For the first time in 33 years, the VFA seniors and reserves both played with 18-man teams by reinstating the two wingers. The 'Town's slump was short-lived because the Seagulls in 1992 played in their sixth Grand Final in only eight years. Opening the season with a 44-point win over Sandringham at Pt Gellibrand (Rickman 6 goals) and then going down at Preston the next week with a Bullant goal after the siren, Williamstown strung together five wins in six weeks from rounds 3-8, before losing at Box Hill by five goals. They then bounced back in round 10 to defeat Oakleigh by 21 goals at home (Rickman 11 goals) followed by a four-goal win over Prahran. The home-and-away season was then rounded out with four consecutive victories over Port, Springvale, Dandenong and Coburg to give Williamstown 13 wins out of the 18 home-and-away games to claim second place on the ladder, behind Sandringham which finished on top with 15 wins. The Seagulls won every home game in 1992, a feat not achieved for at least 30 years. 

The qualifying final against Prahran was a struggle for the Seagulls as they trailed at every break by 2, 14 and 25 points, and were 31 points behind early in the final quarter before mounting a comeback to tie the scores on 16.10 apiece at the final siren. Unbeknown to Prahran captain-coach Brian Taylor, the VFA had introduced new rules whereby extra time had to be played to avoid a replay and two halves of five minutes each were played to break the deadlock. The Two Blues managed two goals to Williamstown's 1.1, which meant Prahran advanced to the second semi-final while the 'Town had to make another premiership attempt via the first semi-final. Ghazi and Rickman both kicked five goals for the Seagulls. 

Wet weather, heavy conditions and a fracas before the game had even started - three players from both sides were reported - marred the first semi against Box Hill. The Seagulls adapted to the conditions better than the Mustangs and led by a useful 10 points at half-time, after trailing by two at the first break. Box Hill failed to goal in the second half, adding seven behinds only to Williamstown's 4.5, meaning the 'Town almost doubled the Mustangs' score in winning by 32 points, 9.12 to 3.16. A sixteen-year old Jarrod Molloy played for Box Hill this day and kicked one goal for the team coached by his father, Shane Molloy. 

This resulted in Williamstown and Prahran meeting again in the preliminary final.
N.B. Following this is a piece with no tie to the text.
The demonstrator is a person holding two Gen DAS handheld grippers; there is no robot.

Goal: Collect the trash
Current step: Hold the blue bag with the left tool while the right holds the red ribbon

The Seagulls trailed by two points at quarter-time before kicking 5 goals to one by the Two Blues in the second quarter in a low-scoring game. Williamstown added just one more goal after half-time to two by Prahran to run out winners 7.16 to 5.7, setting up a meeting with Sandringham for the premiership. The two teams had one win each against each other in the home-and-away rounds. 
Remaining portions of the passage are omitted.